Mayo Clinic post-TAVR conduction disease protocol. The protocol uses the post-TAVR ECG to guide the decision to discharge the patient without further ECG monitoring, with a 30-day ambulatory ECG monitor or PPM implantation before discharge. AV, atrioventricular; ECG, electrocardiogram; LAFB, left anterior fascicular block; LBBB, left bundle branch block; LPBP, left posterior fascicular block; PPM, permanent pacemaker; RBBB, right bundle branch block; TAVR, transcatheter aortic valve replacement.

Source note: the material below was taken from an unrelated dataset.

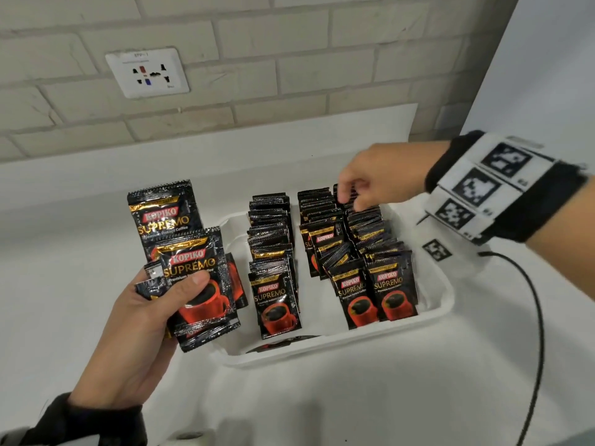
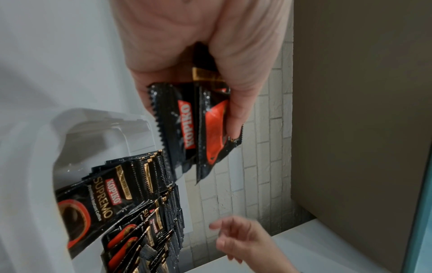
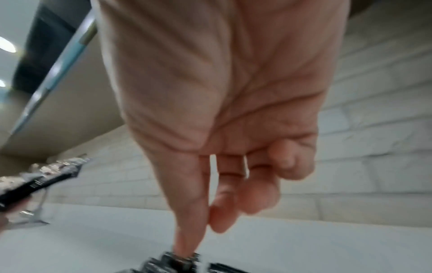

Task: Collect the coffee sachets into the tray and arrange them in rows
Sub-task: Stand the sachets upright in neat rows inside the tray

The patients in our study were divided into 4 groups. The control group included patients who had unchanged normal ECG after TAVR, including patients with a PR interval of <240 milliseconds. The other 3 groups were patients with the following unchanged baseline conduction abnormalities after TAVR: isolated PR interval >240 milliseconds, LBBB, and RBBB. In the RBBB group, patients with concomitant baseline left anterior fascicular block (LAFB) or left posterior fascicular block (LPFB) were included. We have excluded patients with sole preexisting and unchanged LAFB and LPFB due to low number of patients in both groups.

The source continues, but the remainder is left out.